**What you have to do**. Could you write out the lines below exactly, beginning with the first and finishing with the one that contains "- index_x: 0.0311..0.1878"?

########################################

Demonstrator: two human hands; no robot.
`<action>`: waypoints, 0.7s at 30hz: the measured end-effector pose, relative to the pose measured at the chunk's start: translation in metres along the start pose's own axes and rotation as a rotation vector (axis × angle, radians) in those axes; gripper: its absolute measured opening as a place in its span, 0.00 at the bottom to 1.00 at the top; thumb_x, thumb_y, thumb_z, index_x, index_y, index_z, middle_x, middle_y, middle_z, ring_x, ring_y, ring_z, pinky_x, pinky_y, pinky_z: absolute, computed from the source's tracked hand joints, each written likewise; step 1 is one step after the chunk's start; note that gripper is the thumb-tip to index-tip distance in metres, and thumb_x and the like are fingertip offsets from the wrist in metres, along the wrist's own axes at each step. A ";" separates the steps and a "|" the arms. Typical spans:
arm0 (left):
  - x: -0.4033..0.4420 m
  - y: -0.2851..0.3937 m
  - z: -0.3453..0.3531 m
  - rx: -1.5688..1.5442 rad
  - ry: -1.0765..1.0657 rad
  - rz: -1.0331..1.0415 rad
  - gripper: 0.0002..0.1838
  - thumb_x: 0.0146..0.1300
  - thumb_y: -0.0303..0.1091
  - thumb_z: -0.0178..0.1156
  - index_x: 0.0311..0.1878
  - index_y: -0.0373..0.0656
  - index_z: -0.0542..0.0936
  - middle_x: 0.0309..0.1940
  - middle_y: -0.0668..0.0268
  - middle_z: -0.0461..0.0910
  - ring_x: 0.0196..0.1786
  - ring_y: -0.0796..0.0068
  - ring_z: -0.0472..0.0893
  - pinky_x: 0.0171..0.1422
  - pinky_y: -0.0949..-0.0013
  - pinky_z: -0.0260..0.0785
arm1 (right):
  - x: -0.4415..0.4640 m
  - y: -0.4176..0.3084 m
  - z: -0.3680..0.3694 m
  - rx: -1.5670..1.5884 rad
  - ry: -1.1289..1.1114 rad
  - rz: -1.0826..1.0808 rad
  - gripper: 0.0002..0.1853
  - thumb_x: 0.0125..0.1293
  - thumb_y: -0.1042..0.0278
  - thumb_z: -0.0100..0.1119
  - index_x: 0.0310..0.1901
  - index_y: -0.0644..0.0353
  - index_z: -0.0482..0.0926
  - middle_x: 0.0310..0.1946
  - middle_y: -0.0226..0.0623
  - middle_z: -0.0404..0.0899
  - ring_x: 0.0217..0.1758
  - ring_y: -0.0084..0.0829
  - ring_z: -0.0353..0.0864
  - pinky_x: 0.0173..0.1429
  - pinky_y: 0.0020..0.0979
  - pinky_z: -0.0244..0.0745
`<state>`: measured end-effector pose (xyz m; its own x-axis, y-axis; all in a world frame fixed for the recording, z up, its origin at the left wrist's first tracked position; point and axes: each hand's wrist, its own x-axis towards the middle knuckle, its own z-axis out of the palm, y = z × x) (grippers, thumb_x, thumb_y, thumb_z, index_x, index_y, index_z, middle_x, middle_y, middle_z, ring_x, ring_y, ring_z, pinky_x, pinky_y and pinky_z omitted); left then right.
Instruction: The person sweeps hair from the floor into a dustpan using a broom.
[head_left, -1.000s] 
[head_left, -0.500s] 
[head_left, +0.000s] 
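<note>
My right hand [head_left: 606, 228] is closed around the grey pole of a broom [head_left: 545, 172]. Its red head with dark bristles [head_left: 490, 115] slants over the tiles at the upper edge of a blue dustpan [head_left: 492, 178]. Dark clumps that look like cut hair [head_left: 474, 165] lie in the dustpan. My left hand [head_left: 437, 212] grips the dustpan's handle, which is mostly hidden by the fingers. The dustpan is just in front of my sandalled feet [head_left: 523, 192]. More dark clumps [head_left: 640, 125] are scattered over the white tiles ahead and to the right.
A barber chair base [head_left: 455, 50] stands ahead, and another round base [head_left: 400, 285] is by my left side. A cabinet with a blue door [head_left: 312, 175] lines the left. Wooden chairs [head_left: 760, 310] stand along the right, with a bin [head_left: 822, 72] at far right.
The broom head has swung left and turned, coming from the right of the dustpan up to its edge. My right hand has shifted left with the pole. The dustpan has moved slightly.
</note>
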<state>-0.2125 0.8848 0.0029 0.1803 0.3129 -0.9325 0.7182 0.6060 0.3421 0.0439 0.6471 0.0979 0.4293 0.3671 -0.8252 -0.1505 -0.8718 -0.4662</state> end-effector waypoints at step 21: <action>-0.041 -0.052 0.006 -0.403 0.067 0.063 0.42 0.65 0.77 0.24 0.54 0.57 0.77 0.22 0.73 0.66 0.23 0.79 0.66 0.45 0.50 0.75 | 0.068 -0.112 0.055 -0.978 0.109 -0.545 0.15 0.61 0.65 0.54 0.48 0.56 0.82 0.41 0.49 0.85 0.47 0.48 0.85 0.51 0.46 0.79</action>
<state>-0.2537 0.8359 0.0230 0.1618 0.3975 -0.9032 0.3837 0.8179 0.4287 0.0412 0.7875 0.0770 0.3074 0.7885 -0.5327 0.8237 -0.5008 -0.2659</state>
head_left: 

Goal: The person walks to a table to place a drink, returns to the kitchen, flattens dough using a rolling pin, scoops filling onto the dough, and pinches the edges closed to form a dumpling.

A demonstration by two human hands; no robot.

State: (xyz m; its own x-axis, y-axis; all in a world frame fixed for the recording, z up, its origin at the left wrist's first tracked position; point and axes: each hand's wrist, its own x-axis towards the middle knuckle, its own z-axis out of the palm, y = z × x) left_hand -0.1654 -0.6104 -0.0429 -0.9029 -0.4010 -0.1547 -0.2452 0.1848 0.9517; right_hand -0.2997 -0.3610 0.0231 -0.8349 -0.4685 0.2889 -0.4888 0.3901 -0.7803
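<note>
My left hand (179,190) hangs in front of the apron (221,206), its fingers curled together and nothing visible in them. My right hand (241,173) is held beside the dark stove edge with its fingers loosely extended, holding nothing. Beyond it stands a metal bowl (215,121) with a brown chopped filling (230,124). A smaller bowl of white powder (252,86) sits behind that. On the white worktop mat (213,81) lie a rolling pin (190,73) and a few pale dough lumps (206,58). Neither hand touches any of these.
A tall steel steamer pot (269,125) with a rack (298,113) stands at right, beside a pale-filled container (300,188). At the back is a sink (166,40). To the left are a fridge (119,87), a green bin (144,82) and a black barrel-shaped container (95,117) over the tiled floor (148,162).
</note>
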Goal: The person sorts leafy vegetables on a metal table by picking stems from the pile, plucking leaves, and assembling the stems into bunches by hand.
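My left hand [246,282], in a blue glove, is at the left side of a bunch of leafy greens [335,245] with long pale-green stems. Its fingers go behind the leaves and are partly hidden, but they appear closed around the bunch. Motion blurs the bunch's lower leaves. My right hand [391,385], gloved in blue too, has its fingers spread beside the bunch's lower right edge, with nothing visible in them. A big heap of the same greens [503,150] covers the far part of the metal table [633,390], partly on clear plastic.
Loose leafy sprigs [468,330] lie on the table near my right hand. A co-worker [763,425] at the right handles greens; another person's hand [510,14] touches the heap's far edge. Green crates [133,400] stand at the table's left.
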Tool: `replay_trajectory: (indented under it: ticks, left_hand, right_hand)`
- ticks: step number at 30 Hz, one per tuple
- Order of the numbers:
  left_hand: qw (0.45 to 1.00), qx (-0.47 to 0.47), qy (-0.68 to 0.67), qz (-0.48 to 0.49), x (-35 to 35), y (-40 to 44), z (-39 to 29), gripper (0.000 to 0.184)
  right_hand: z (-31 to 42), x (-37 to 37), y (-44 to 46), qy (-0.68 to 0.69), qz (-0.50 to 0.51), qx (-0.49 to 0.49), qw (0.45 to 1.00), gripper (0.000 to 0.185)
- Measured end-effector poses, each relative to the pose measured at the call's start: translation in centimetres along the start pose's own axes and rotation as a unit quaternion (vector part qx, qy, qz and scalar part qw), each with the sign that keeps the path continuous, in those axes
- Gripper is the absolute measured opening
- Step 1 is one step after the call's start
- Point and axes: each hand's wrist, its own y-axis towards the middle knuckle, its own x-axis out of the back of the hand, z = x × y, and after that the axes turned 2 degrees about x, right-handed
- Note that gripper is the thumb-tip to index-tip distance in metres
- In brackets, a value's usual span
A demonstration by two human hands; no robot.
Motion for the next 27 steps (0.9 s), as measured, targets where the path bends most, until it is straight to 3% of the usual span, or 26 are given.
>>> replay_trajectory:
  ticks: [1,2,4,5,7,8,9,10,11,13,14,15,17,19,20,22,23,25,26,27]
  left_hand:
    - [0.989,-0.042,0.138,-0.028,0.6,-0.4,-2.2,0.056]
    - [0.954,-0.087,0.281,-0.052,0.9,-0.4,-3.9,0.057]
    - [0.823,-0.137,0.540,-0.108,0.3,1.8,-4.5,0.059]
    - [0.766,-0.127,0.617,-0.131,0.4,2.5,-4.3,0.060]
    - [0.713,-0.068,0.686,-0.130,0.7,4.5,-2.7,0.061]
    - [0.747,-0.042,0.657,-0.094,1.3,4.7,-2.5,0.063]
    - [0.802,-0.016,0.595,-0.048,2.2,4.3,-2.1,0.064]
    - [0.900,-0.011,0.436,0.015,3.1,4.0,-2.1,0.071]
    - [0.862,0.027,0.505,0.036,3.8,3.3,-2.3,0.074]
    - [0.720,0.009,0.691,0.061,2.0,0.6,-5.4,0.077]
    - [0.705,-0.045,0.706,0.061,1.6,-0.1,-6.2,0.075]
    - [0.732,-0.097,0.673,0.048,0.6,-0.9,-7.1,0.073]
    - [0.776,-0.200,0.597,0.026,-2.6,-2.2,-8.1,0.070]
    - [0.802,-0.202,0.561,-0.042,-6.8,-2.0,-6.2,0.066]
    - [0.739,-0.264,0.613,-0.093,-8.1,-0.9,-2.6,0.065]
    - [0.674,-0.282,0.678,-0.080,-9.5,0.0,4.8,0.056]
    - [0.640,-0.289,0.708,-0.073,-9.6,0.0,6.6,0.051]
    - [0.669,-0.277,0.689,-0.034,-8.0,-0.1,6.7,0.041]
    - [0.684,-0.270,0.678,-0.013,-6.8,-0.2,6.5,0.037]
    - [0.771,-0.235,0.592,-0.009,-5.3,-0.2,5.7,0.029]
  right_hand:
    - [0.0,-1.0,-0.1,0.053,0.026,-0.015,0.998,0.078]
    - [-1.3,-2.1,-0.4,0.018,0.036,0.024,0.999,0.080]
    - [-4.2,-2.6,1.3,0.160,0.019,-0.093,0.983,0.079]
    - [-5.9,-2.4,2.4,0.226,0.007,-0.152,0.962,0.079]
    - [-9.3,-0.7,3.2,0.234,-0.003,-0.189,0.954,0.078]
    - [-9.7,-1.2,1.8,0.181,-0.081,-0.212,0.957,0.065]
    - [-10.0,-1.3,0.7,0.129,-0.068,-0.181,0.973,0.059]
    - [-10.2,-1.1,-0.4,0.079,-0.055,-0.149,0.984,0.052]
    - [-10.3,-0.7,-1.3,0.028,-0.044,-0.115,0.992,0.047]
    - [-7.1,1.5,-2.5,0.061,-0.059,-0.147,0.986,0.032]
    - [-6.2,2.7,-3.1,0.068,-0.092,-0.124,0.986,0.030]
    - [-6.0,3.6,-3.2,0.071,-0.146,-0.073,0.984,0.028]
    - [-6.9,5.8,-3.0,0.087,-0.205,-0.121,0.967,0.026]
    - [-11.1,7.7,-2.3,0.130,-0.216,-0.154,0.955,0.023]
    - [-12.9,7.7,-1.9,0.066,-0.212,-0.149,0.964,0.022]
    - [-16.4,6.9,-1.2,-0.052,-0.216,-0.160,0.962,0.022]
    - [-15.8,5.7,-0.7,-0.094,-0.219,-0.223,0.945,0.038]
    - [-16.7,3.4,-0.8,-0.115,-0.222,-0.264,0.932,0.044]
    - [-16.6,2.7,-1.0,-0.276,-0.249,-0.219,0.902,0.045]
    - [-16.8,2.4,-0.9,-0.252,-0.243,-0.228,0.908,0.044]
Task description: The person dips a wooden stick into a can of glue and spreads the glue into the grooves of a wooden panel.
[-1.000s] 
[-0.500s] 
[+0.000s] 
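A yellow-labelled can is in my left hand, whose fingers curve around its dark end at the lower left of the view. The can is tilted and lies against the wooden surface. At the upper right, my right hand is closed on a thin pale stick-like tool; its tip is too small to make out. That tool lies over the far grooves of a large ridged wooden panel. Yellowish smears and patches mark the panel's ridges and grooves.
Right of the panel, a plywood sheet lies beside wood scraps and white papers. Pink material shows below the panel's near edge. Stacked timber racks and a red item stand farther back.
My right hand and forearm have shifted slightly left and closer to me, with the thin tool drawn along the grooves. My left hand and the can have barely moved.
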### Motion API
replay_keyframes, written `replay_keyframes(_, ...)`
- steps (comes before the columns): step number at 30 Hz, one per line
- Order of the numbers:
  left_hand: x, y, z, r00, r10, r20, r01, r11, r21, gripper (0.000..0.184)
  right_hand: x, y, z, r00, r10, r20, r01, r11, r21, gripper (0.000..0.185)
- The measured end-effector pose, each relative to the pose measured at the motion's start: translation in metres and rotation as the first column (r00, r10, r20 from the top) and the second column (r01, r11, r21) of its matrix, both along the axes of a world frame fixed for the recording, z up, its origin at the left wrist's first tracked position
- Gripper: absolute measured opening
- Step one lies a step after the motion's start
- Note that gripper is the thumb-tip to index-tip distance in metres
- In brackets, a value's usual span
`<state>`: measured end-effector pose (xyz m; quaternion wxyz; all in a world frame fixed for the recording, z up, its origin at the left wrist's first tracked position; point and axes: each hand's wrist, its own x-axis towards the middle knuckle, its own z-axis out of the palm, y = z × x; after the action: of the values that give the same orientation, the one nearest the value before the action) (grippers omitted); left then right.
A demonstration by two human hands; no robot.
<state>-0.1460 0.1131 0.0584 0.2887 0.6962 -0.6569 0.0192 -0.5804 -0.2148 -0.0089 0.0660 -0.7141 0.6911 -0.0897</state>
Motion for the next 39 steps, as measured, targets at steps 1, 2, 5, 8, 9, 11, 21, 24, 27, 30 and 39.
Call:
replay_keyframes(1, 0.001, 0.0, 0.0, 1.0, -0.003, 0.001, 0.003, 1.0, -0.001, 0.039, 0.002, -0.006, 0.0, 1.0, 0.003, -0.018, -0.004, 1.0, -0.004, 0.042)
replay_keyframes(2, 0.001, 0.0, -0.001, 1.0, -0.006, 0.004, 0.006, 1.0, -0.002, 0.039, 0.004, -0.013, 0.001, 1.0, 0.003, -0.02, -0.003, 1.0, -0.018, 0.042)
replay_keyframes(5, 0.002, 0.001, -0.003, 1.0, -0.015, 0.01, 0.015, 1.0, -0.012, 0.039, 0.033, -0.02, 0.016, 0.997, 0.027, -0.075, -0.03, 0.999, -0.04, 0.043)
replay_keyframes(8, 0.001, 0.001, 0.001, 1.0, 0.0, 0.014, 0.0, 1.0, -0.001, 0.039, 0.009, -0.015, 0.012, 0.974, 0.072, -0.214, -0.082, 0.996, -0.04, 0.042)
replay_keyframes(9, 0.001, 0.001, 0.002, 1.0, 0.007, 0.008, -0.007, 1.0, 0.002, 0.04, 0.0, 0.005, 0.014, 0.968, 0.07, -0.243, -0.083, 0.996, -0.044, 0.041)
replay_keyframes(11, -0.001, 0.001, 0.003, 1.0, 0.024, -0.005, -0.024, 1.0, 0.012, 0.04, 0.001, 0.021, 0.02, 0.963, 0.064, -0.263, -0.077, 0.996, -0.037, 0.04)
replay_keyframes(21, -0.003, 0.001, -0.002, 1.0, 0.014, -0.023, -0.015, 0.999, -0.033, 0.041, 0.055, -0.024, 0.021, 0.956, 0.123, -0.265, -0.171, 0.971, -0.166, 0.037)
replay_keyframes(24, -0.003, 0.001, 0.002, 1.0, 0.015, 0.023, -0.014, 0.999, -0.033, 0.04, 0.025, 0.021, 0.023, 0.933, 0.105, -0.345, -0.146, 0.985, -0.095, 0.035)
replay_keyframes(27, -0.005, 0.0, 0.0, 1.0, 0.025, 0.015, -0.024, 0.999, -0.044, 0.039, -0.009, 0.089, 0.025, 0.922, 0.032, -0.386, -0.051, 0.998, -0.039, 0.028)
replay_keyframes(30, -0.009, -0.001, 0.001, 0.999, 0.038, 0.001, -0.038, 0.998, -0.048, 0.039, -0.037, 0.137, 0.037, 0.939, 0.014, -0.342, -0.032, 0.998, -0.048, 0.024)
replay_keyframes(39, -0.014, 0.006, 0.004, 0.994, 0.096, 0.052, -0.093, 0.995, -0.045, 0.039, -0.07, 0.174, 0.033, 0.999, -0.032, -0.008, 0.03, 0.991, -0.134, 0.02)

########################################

**Answer section**.
Demonstrator: two human hands; no robot.
`<action>`: waypoints, 0.7s at 30hz: the measured end-effector pose, relative to the pose measured at the chunk's start: translation in metres along the start pose's own axes and rotation as a rotation vector (axis × angle, radians) in those axes; gripper: its absolute measured opening as a place in its span, 0.00 at the bottom to 1.00 at the top; thumb_x, thumb_y, thumb_z, index_x, index_y, index_z, middle_x, middle_y, middle_z, ring_x, ring_y, ring_z, pinky_x, pinky_y, pinky_z: absolute, computed from the source's tracked hand joints, each written likewise; step 1 is one step after the chunk's start; note that gripper is the thumb-tip to index-tip distance in metres, and thumb_x and the like are fingertip offsets from the wrist in metres, along the wrist's own axes at each step. A ";" separates the steps and a "|" the arms. Typical spans:
arm0 (left):
  - x: -0.4033..0.4420 m
  - y: -0.2851..0.3937 m
  - z: -0.3453..0.3531 m
  - rx: -1.5688..1.5442 rad
  - ry: -1.0765..1.0657 rad
  - rz: -1.0331..1.0415 rad
  - gripper: 0.0002..0.1838
  - thumb_x: 0.0146..0.1300
  - thumb_y: -0.0303..0.1091
  - thumb_z: -0.0178..0.1156
  - index_x: 0.0311..0.1878

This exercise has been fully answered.